Monetary Policy and the Economy | Editorial

Tomorrow the State Bank of Pakistan (SBP) will announce its new monetary policy and all eyes, especially in business circles, will be on Karachi and rightly so. So far, in order to ward off the worst effects of the coronavirus pandemic, the Bank has already slashed the policy rate by 625 basis points since this March. And, slowly but surely, this dovish stance has begun impacting the economy to the upside. Demand for credit is much improved, businesses are much happier than they were at the same time last year even though there was no coronavirus at that time, and significant sectors of the economy have started picking up.

Going forward, it is only natural for the business community to salivate at the prospect of yet another cut. And it’s not just expansion they are eyeing; for that would be a far off thing even though the economy has improved. One of the prime reasons is the losses some of them have suffered because of the virus and the lockdown. That has left many of them in need of cheap money. And if they can have some of that at a lower interest rate than at present they why not? At least that is how they would or should be thinking. Plus it’s not as if they are asking the central bank to do what monetary authorities in other countries aren’t already doing. The focus everywhere, for economic as well as political reasons, is on keeping businesses and jobs from collapsing any further, and every country’s central bank seems determined to do whatever is necessary to keep the damage to a minimum.

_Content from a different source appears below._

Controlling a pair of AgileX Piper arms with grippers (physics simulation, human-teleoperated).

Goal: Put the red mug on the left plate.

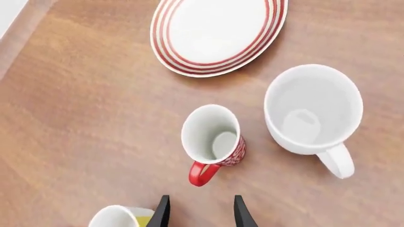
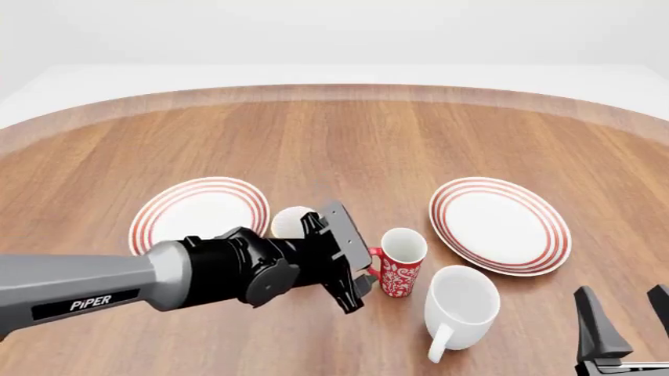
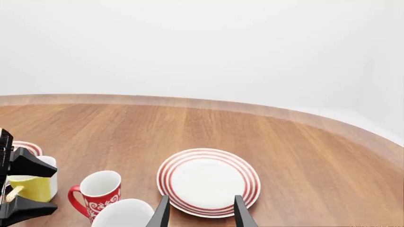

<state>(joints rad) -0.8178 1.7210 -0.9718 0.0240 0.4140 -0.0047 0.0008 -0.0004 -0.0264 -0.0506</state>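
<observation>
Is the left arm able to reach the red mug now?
Probably yes. The left gripper is open just behind the red mug, facing its handle, with nothing between them; the yellow mug sits off to one side.

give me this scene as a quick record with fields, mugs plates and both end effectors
red mug: upright on the table, handle toward the left arm, not on a plate
left plate: nothing on it
right plate: nothing on it
white mug: upright, beside the red mug on its near right
yellow mug: beside the left end effector
left end effector: open, just short of the red mug's handle, holding nothing
right end effector: open, near the table's edge, holding nothing
</observation>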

Then there is the other side of the picture; which represents that part of the market that is pricing in a rate hike. Their argument is that since the economy has picked up and things are better than before, why risk any further inflation especially after what everybody was made to go through before the pandemic and considering the way food inflation is hurting the middle and lower classes right now. But the food price hike owes to factors, as per the government’s own admission, to non-market factors like mafias that influence the end prices of commodities. So with overall inflation still looking to go down and the external position being stable for the time being, there should really be no reason to jack up the rate just yet.